By the way, did you miss my post which shows Australia has more people born overseas than any other nation? Including increasing numbers of Asians?

What in gods name are you talking about???? US has 44 million "born overseas," close to twice the population of Australia.
 
They almost certainly have the same citizenship as their parents. Or, since almost every nation in the Americas has birthright citizenship, they are citizens of their birthplace.
Yes but they don't know or even speak the language of their home country, effectively rendering them stateless.
 
What in gods name are you talking about???? US has 44 million "born overseas," close to twice the population of Australia.



It is bloody obvious to everyone reading that “per capita” was just a waste of two words. But to ease your pedantic soul, of course I was referring to percentages.
 
It is bloody obvious to everyone reading that “per capita” was just a waste of two words. But to ease your pedantic soul, of course I was referring to percentages.

Still a meaningless statistic since 1) US has a much bigger population and 2) White Australians won't breed.
 
(Carlitos is also wrong about repealing birthright citizenship creating stateless kids, since children born in the US to non-citizens will almost certainly inherit citizenship from their parents.)

There would probably be SOME number of stateless children. Not every country automatically confers citizenship by descent.

For instance, New Zealand only confers citizenship by descent to children born abroad if a parent is themselves a citizen by descent. A couple who were naturalized New Zealand citizens who then moved to a country without jus solis and had a child before becoming citizens would have a stateless child.

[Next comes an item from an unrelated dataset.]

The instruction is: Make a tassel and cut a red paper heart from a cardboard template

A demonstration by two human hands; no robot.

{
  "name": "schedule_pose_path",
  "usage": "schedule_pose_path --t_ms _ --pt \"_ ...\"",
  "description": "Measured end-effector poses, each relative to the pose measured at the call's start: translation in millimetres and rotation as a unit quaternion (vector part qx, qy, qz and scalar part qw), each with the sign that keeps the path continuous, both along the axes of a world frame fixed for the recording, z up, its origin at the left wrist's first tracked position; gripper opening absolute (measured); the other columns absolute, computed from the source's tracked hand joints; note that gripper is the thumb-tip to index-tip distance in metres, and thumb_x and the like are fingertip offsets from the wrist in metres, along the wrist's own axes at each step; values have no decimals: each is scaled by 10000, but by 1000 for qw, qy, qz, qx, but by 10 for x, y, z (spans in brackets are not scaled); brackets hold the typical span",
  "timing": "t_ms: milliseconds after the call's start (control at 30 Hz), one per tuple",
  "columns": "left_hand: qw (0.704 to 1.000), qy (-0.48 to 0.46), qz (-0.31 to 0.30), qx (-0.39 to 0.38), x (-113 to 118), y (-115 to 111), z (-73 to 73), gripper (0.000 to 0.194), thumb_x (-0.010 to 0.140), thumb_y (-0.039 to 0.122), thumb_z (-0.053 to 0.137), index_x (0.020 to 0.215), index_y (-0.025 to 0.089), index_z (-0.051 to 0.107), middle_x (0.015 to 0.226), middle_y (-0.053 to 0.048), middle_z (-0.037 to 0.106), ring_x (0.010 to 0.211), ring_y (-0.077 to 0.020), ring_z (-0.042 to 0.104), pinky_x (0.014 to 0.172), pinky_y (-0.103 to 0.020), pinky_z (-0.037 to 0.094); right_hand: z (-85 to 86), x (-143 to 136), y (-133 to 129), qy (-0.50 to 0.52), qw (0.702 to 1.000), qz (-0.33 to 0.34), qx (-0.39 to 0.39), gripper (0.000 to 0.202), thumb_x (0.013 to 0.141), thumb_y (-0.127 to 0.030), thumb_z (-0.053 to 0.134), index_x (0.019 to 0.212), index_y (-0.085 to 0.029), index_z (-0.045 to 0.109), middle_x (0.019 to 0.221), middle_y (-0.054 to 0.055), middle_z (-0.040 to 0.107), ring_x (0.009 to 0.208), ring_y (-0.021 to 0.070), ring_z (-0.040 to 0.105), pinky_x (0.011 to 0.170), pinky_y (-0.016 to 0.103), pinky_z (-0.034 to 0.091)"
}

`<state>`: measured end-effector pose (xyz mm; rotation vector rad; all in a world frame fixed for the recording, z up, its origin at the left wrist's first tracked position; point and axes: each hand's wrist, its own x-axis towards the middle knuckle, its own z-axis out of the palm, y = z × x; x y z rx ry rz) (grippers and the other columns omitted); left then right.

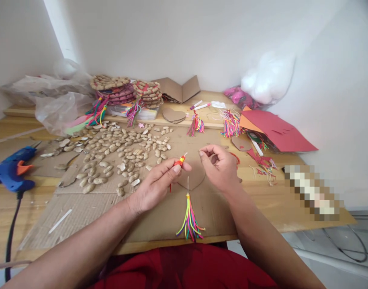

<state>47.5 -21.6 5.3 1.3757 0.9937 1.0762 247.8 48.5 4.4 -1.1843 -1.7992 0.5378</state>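
Cord point(180, 161), one red-and-yellow piece, sits between the left hand's point(160, 180) closed fingers; the right hand's point(218, 165) fingertips pinch together, contents unclear. One tassel point(189, 216) lies near the surface's point(271, 214) front edge.

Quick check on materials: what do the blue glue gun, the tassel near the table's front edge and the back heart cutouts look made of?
Blue glue gun: likely hard plastic, smooth, moulded-looking.
Tassel: thin bright cords, possibly nylon.
Back heart cutouts: apparently cardboard, matte, plain brown.

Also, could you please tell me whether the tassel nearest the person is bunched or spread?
Spread: the tassel fans out over the cardboard, its strand ends apart.
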Motion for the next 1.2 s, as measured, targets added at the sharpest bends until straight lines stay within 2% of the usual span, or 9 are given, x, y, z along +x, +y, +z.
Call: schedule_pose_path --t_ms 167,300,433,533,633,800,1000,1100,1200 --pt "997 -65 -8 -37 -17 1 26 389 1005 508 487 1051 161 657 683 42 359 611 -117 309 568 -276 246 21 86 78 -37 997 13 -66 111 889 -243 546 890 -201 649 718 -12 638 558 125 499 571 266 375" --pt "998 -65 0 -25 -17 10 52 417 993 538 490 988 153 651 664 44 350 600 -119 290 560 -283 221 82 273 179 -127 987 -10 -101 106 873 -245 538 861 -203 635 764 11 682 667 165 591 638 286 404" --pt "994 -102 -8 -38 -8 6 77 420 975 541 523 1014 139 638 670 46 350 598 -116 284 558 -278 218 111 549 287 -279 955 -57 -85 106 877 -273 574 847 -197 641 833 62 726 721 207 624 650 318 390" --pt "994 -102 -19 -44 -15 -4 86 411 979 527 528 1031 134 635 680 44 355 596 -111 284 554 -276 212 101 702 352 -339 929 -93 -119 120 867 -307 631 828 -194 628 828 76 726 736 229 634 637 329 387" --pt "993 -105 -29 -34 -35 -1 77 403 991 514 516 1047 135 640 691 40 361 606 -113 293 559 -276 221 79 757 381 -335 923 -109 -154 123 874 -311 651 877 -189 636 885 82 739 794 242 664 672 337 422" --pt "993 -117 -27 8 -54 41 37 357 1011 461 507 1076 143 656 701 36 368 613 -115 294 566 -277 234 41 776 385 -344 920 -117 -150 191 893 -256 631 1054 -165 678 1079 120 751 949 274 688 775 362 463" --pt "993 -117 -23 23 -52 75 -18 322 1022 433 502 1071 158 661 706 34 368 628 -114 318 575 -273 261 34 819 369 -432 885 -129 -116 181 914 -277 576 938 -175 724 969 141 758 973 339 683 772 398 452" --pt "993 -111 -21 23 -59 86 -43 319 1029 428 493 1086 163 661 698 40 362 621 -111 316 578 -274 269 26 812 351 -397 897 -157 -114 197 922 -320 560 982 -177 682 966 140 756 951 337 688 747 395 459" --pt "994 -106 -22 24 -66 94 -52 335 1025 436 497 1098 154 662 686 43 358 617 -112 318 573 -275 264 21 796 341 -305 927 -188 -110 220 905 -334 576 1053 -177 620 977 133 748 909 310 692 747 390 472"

I'm just citing New Zealand because I had been looking at policy in that part of the world. I imagine we'd find similar situations with parents of other countries as well.

But honestly, I think a problem similar to the dreamers would be bad enough. While they may technically have citizenship somewhere, it would be a country they may have never seen and may not even speak the language of. They would be a group we invest in 18 years of education for, only to have them not be able to fully participate and fullfill our investment.
 
But people coming on temporary visas of many types was not common until the 1980s. As I said earlier, I think it’s a reasonable position to hold that children of tourists (who generally go back home) and visa holders (who often don’t want to) do not automatically become citizens on their birth in Australia.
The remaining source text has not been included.